Read VERA first (Mrs. Nabokov's biography), one of my most recent reads. It made me want to read all of Nabokov's books.
El wrote: "Whoa, Yas, I don't think anyone was attacking anyone for not wanting to read Lolita. Seems to me we all gave our opinions on the book in an effort to help someone understand. A lot of people do h..."Maybe not an attack but its just disrespectful I find personally when others are pressured upon to read something they have already expressed an opinion about being disinterested about and their reasons why. I will read Lolita personally speaking however I can see, subject matter wise why it wouldn't be for everyone and if someone expressed an opinion to not read it, would understand it rather than try to convince them to read outside their comfort zone. And you couldn't get further outside someones potential comfort zone with borderline if not outright paedophilia. No offence meant to yourself either.

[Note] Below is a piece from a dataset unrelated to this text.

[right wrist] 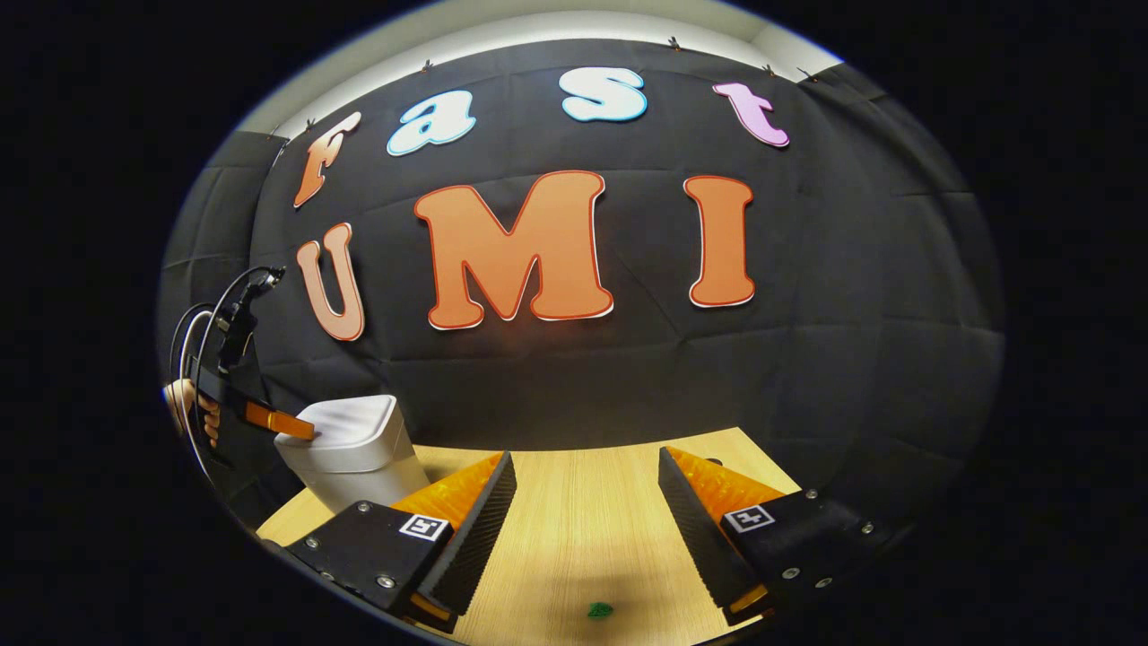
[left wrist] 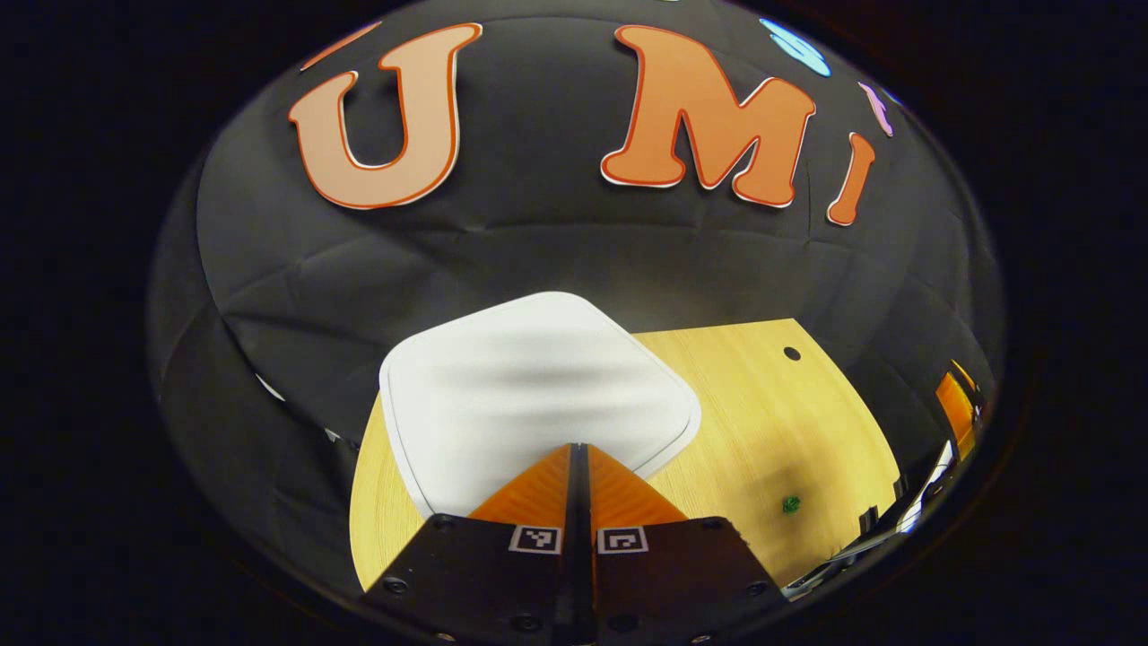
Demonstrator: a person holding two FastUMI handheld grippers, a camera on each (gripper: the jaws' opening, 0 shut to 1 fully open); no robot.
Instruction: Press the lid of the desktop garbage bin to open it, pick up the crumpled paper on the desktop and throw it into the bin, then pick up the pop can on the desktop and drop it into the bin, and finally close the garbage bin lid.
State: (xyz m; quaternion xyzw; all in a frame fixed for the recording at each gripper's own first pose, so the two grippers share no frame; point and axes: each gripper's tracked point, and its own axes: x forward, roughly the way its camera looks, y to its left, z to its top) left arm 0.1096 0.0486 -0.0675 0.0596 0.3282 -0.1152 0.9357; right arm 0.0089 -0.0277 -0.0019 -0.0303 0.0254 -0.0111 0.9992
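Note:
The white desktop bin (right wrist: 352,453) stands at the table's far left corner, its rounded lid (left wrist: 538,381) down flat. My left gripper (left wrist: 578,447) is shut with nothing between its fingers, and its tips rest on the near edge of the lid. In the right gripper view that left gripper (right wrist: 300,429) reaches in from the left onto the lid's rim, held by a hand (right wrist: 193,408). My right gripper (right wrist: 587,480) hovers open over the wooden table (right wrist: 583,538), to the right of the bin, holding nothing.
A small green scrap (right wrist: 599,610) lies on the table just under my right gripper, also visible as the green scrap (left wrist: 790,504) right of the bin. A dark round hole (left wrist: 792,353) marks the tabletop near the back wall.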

Personally I find it more disrespectful to tell others they're not allowed to share their differing opinions. To each their own, but this is a book forum where it's encouraged to discuss books.Moving on.
Joselito wrote: "Read VERA first (Mrs. Nabokov's biography), one of my most recent reads. It made me want to read all of Nabokov's books."That does sound interesting, thanks for mentioning it. I recently picked up a book of Nabokov's letters (Dear Bunny, Dear Volodya: The Nabokov-Wilson Letters 1940-1971) which looks pretty interesting.

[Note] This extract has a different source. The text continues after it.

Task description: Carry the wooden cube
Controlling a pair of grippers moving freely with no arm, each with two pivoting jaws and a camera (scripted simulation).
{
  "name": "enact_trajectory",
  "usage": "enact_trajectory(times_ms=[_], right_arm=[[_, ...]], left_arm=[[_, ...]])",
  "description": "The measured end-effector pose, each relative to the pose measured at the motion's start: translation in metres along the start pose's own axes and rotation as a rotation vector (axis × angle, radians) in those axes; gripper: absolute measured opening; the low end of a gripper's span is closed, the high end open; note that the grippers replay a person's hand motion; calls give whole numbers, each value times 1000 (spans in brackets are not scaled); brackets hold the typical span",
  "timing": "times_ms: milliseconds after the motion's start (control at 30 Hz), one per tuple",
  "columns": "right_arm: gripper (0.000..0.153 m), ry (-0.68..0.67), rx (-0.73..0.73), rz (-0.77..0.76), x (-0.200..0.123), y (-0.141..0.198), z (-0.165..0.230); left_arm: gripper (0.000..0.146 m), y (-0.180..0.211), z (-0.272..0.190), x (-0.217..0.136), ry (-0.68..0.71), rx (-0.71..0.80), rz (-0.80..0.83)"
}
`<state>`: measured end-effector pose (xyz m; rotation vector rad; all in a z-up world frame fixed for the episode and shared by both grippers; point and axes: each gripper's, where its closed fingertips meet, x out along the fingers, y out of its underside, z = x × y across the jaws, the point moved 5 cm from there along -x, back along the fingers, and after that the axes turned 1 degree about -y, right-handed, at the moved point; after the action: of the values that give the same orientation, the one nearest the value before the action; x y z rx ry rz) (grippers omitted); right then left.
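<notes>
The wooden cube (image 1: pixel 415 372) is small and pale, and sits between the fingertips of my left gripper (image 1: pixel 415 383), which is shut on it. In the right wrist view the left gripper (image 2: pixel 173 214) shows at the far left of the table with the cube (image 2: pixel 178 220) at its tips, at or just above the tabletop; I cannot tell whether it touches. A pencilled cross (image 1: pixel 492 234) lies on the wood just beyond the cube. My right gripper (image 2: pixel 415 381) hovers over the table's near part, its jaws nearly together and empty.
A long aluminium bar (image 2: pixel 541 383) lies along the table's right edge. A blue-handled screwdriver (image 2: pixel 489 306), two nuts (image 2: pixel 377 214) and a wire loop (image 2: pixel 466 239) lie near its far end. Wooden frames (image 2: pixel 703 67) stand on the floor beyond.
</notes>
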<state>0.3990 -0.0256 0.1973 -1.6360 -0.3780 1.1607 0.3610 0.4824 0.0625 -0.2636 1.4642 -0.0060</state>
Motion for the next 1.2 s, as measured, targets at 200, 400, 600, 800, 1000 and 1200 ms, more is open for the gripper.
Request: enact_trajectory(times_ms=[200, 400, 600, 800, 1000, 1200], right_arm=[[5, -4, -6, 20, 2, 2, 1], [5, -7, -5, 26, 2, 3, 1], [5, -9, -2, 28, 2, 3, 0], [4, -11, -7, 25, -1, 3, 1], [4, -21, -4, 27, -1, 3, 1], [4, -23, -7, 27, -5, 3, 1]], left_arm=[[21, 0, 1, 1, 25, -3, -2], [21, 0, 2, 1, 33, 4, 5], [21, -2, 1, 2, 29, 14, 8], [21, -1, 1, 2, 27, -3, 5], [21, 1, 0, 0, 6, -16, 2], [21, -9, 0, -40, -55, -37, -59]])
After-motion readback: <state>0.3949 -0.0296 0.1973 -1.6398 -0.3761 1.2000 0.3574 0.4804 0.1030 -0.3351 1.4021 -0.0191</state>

But back to the list - I'm not sure that there are any books I flat out refuse to read. I try to be pretty open to most things, though some will be harder for me to pick up primarily due to writing style (looking at you, Pynchon). Ultimately I know I will read them, but I'm not in as large a rush to hit up those as I am to read others. I did finally read Infinite Jest which I never thought I would do, so that's encouraging that eventually I'll muddle through some of the other ones of the same ilk (or what I perceive to be similar).

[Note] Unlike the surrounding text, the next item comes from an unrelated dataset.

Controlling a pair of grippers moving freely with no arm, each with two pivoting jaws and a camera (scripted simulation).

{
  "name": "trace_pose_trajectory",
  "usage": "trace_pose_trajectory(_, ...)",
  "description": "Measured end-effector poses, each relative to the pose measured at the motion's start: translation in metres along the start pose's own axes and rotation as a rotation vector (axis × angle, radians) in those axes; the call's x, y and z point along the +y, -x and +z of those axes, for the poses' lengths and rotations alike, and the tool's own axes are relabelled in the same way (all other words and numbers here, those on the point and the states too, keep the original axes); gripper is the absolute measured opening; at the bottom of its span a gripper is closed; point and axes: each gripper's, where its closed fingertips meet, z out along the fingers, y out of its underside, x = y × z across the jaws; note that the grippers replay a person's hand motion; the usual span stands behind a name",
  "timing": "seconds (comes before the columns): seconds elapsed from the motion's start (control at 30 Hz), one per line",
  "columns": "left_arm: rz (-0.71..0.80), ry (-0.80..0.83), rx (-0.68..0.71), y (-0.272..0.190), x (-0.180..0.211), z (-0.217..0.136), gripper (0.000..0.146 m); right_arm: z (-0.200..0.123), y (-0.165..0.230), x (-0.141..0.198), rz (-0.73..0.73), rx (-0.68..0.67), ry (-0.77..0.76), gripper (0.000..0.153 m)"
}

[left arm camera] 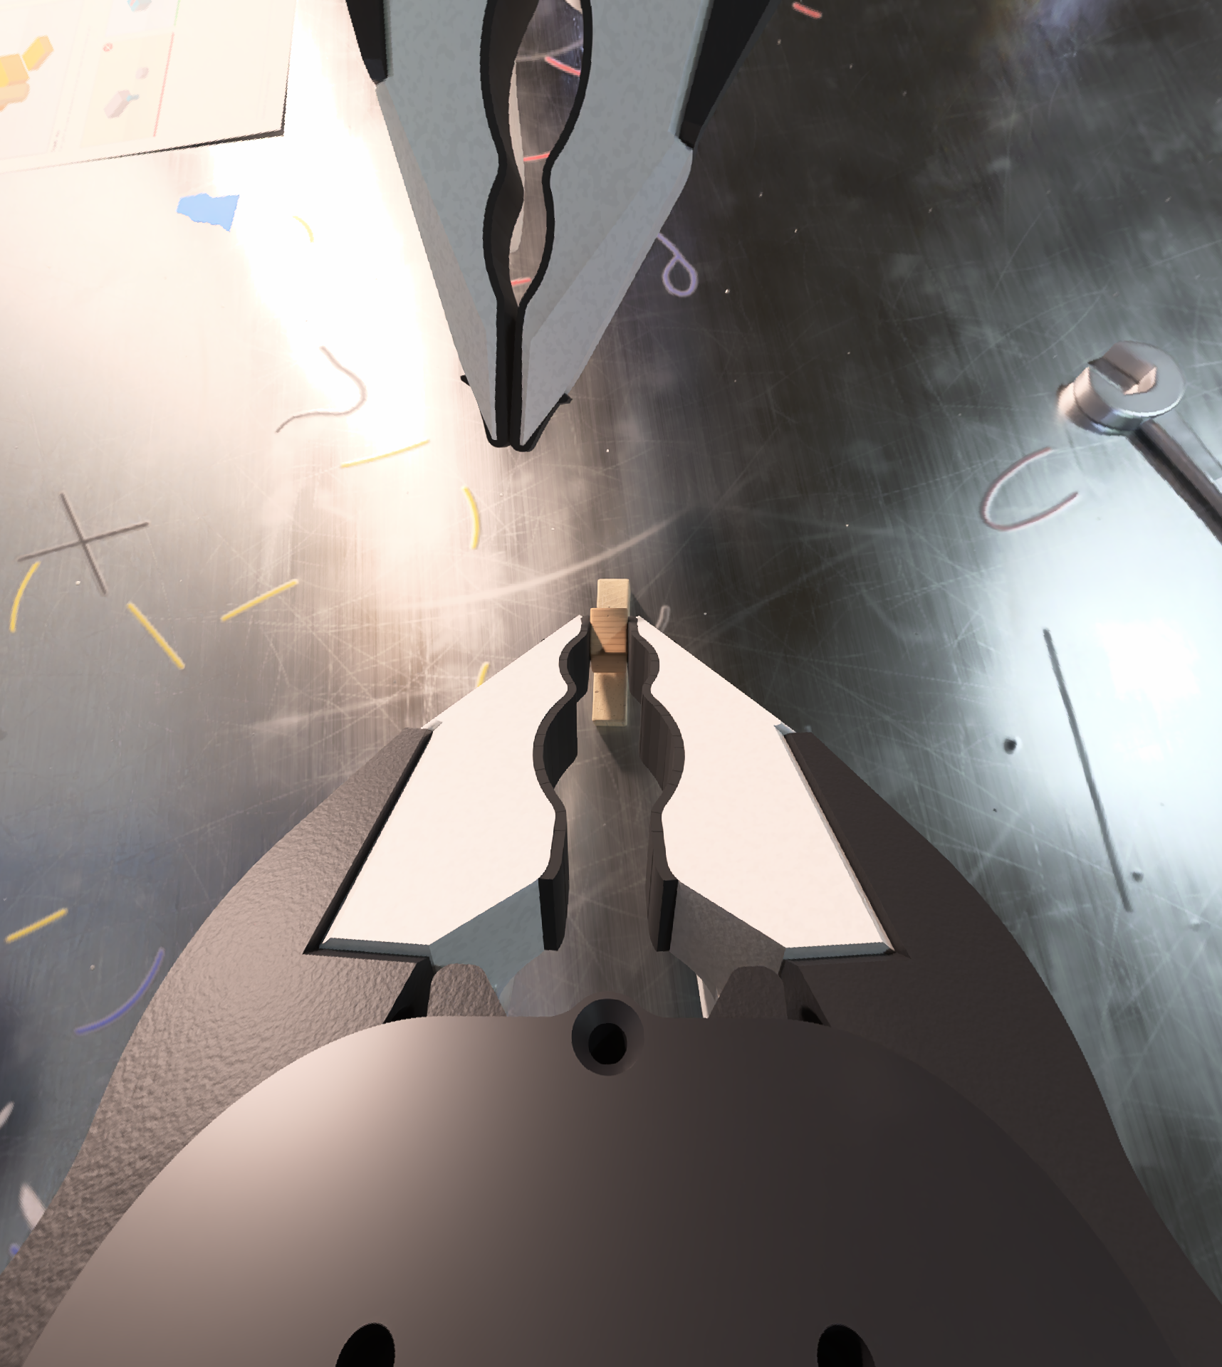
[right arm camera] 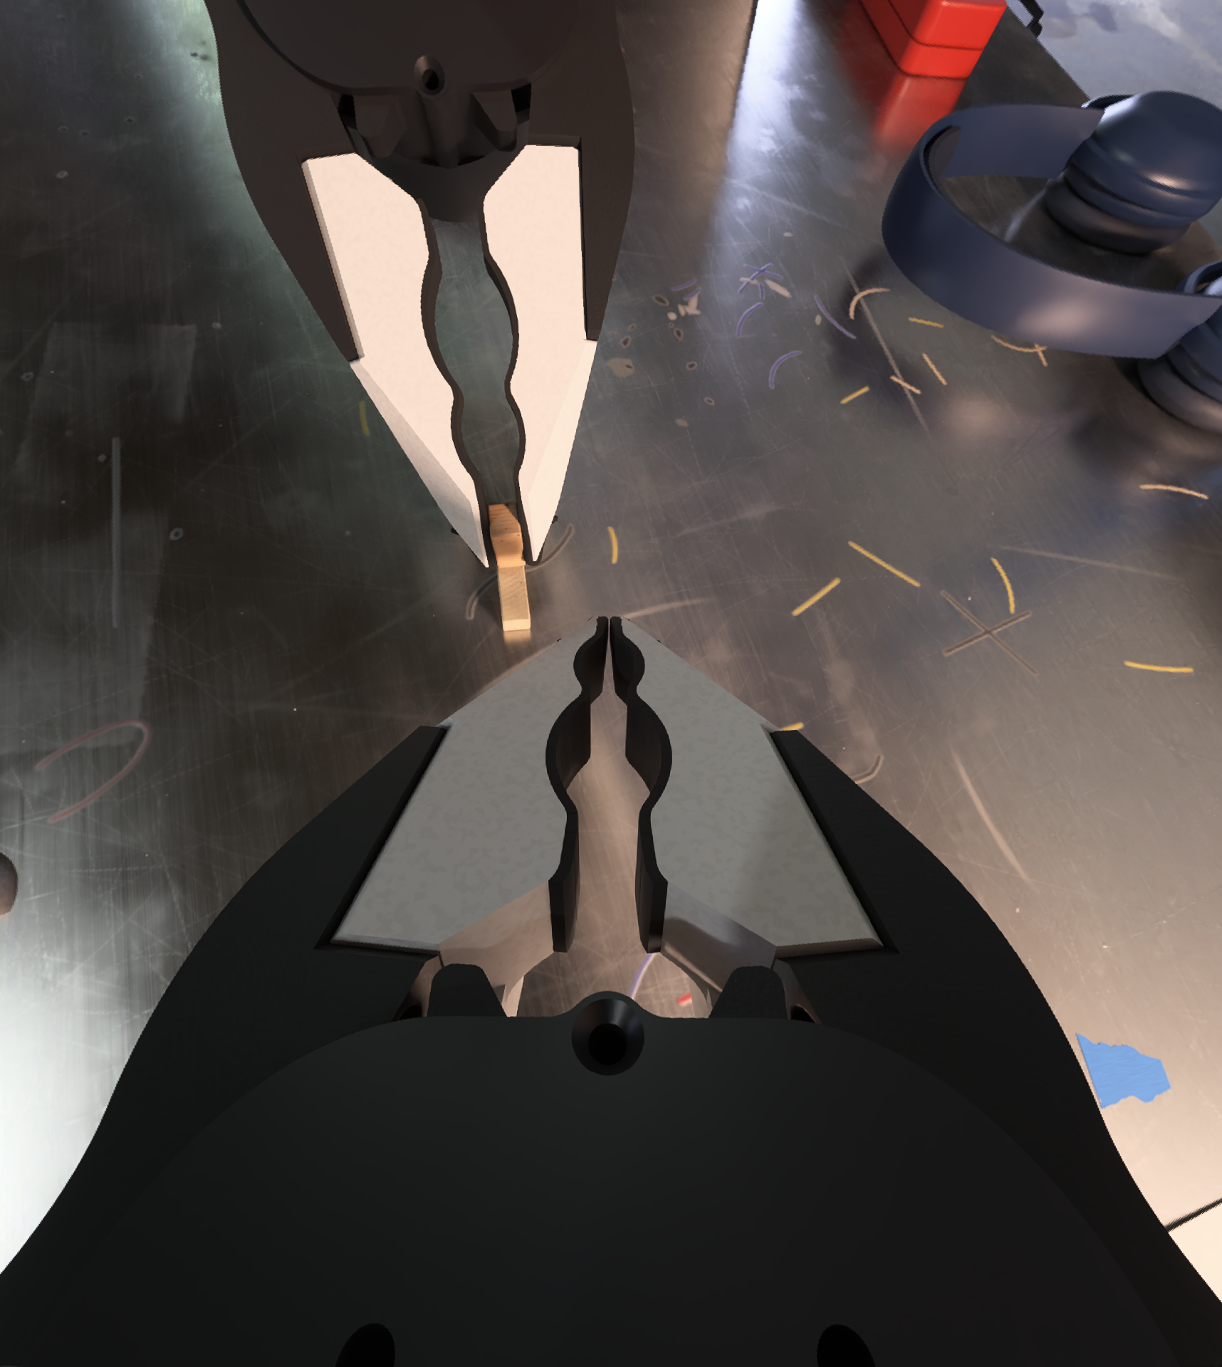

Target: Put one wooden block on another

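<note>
- The left gripper (left arm camera: 609, 621) has its fingertips narrowed onto a small wooden block (left arm camera: 609, 631), holding it just over, or on, a longer, paler block (left arm camera: 609, 695) that lies flat on the scratched metal table (left arm camera: 889, 666); whether the two blocks touch cannot be told.
- The left wrist view shows the long block running lengthwise under the held one, one end poking out beyond the fingertips and the other end lying between the fingers.
- From the right wrist view the same pair is seen from the opposite side: the left gripper (right arm camera: 509, 555) comes down from the top, the small block (right arm camera: 505, 534) between its tips and the long block (right arm camera: 515, 601) reaching out toward the camera.
- The right gripper (right arm camera: 608, 623) holds nothing, its tips pressed nearly together, just short of the long block's near end; in the left wrist view it (left arm camera: 512, 438) hangs tips-down, a little way beyond the blocks.
- Only the left wrist view shows a printed sheet (left arm camera: 97, 81) with coloured drawings at top left and the head of a metal wrench (left arm camera: 1126, 392) at right.
- Only the right wrist view shows dark blue ear defenders (right arm camera: 1081, 251) and a red box (right arm camera: 933, 37) at upper right.
- A blue scrap (left arm camera: 208, 211) and yellow chalk marks (left arm camera: 157, 636) lie on the table.
- The small block is darker, with visible grain lines; neither block bears writing.
</note>
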Motion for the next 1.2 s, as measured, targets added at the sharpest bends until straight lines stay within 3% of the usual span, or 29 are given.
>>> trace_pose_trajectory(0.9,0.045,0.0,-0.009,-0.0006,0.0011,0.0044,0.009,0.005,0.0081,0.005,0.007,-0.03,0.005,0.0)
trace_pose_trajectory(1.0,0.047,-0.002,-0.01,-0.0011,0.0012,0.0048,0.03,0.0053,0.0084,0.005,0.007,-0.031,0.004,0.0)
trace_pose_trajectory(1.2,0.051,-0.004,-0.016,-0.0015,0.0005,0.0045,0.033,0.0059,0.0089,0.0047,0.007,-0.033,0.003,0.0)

I suppose I shall defend Atonement: it's the first of McEwan's books I had read (this was before the movie came out) and I just sunk into his lyrical writing style, especially the sections told from young Briony's point of view (I loved her directorial/writerly attempts--I did the same thing when I was her age). And the suspense about Robbie's accidental "letter" had me at the edge of my seat. My biggest complaint was with the ending, which struck me as contrived. I agree, though, the movie is awful! And bland. The war bits reminded me of Pearl Harbor, I hated all the characters, and I didn't feel that way reading the book at all. I turned it off half-way through, but I'd still recommend reconsidering the book, even if it is lower on your list.As for my "not to read" books...well, I made it through War & Peace, but I'm done with doorstops for a while. My husband absolutely LABORED through Gravity's Rainbow, and he's usually a crazy fast reader. His lack of enthusiasm has dulled my interest in that one.